Washington, D.C.—U.S. Senator Susan Collins announced that the City of Biddeford has received a total of $3,554,085 to help address lead hazards in nearly 100 homes, helping to make them safer for low-income families with children.  As the Ranking Member of the Housing Appropriations Subcommittee, Senator Collins championed this funding.


“More than half of Maine’s housing stock was built prior to 1978, the year that lead-based paint was banned, which has resulted in our state having one of the highest levels of lead paint contamination in the country,” said Senator Collins.  “For decades, childhood lead poisoning has negatively affected the lives of many in the Biddeford community.  This funding will be transformational for Biddeford families and improve developmental outcomes for children by limiting exposure to lead.  As the Ranking Member of the Housing Appropriations Subcommittee, I will continue to push for funding for lead hazard abatement, increase the safety of housing for Maine families, and alleviate this public health threat.”

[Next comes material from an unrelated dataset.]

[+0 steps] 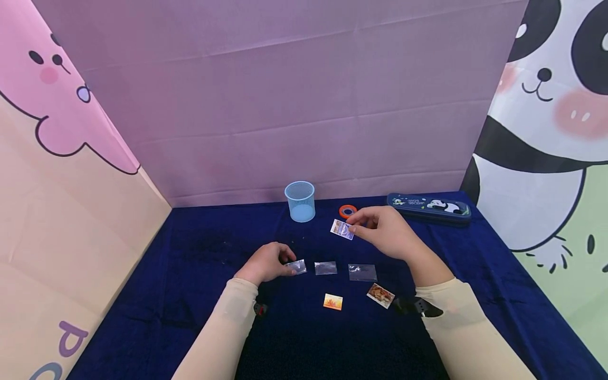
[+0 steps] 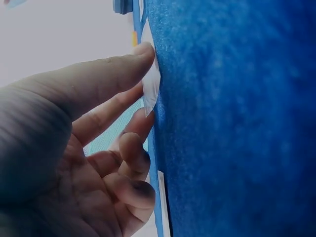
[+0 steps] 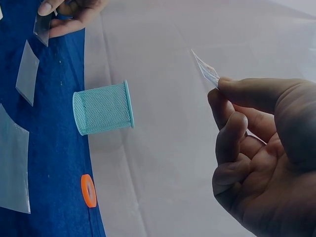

“I want to thank Senator Collins, on behalf of the people of Biddeford, for being such a strong advocate for this funding.  Senator Collins, repeatedly, over the many years, has been a supporter and friend of our residents,” said Biddeford Mayor Alan Casavant.  “Biddeford has many older buildings, and there has always been a challenge, for many, in affording to remove lead paint from their apartments and homes.  This grant allows the City to continue its progress in assisting families in the removal of such a dangerous substance.”


The City will be addressing lead hazards in 95 privately-owned housing units providing safer homes for low and very low-income families with children.  It will be addressing additional housing-related health and safety hazards using its Healthy Homes Supplement funding.  The City will be implementing its grant in partnership with several local medical and social service providers.


In 1999, during her first term in office, Senator Collins held a field hearing on lead poisoning in Lewiston.  Since that time, she has strongly advocated for increased funding for programs to address lead abatement and has successfully secured robust investments through her role on the Housing Appropriations Subcommittee. 


Lead poisoning can cause an increase in learning disabilities, lower rates of IQ, speech development deficiencies, attention deficit disorders, and aggressive behaviors.  The funding for this grant to Biddeford was awarded through HUD’s Lead-Based Paint Hazard Reduction Grant Program and Healthy Homes Supplemental Funding.


Last year, Senator Collins announced a $3.4 million grant to address lead hazards in 110 housing units in Lewiston.